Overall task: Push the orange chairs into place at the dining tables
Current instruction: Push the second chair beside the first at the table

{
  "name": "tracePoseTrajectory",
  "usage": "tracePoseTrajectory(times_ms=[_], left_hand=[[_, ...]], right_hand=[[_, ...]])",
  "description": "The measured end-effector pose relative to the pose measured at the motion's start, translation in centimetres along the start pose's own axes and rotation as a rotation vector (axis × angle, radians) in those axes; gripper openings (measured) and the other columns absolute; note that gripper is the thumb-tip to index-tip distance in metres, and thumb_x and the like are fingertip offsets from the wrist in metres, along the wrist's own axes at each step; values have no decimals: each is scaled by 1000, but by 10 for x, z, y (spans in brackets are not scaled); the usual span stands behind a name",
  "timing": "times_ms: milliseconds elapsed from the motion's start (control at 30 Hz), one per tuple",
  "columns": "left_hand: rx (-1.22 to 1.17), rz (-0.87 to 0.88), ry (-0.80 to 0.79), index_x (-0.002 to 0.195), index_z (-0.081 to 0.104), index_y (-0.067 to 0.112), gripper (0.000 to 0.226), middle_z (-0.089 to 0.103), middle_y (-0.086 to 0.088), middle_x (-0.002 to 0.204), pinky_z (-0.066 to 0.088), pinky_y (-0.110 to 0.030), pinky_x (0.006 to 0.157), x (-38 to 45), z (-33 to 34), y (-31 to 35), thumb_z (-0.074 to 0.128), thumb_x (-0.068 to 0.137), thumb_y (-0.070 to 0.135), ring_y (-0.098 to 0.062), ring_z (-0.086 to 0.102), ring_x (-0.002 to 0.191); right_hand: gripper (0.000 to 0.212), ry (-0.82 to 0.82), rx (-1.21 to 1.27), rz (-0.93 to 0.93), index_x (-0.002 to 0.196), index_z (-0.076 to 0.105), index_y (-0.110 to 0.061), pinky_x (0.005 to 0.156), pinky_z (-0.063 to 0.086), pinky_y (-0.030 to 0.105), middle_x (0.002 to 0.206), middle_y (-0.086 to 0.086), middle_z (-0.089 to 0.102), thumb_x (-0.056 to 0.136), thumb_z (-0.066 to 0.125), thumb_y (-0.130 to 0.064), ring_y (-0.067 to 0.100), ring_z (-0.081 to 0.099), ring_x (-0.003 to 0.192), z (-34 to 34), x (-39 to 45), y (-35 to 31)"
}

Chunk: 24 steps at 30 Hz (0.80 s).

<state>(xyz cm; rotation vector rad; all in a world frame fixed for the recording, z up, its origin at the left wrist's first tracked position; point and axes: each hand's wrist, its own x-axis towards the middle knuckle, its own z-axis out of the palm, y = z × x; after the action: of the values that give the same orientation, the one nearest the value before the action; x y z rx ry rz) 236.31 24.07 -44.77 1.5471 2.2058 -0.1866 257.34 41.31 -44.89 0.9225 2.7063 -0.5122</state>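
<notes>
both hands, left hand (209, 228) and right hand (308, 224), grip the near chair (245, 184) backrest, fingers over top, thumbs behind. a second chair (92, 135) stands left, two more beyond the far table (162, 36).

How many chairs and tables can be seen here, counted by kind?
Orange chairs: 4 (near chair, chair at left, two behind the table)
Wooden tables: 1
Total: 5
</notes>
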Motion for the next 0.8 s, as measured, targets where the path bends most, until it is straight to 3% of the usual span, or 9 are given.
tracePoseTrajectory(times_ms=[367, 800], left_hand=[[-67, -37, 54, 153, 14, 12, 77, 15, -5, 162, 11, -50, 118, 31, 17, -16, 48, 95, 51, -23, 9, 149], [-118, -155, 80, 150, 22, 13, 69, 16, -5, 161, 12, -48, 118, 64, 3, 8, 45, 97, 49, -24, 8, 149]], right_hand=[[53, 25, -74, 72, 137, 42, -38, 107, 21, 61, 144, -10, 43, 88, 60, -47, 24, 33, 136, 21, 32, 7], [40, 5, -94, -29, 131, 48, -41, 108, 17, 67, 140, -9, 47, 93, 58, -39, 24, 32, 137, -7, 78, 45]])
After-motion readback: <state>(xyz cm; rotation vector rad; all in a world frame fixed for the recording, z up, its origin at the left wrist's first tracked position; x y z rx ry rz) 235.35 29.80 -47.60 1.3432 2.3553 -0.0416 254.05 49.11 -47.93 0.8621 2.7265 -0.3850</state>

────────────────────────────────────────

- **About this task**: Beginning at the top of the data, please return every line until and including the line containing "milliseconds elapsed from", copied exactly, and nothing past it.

- **Exercise answer**:
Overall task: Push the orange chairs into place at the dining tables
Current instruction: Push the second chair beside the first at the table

{
  "name": "tracePoseTrajectory",
  "usage": "tracePoseTrajectory(times_ms=[_], left_hand=[[_, ...]], right_hand=[[_, ...]])",
  "description": "The measured end-effector pose relative to the pose measured at the motion's start, translation in centimetres along the start pose's own axes and rotation as a rotation vector (axis × angle, radians) in those axes; gripper openings (measured) and the other columns absolute; note that gripper is the thumb-tip to index-tip distance in metres, and thumb_x and the like are fingertip offsets from the wrist in metres, along the wrist's own axes at each step; values have no decimals: each is scaled by 1000, but by 10 for x, z, y (spans in brackets are not scaled); the usual span stands behind a name",
  "timing": "times_ms: milliseconds elapsed from the motion's start (control at 30 Hz), one per tuple",

Nothing further remains in this exercise.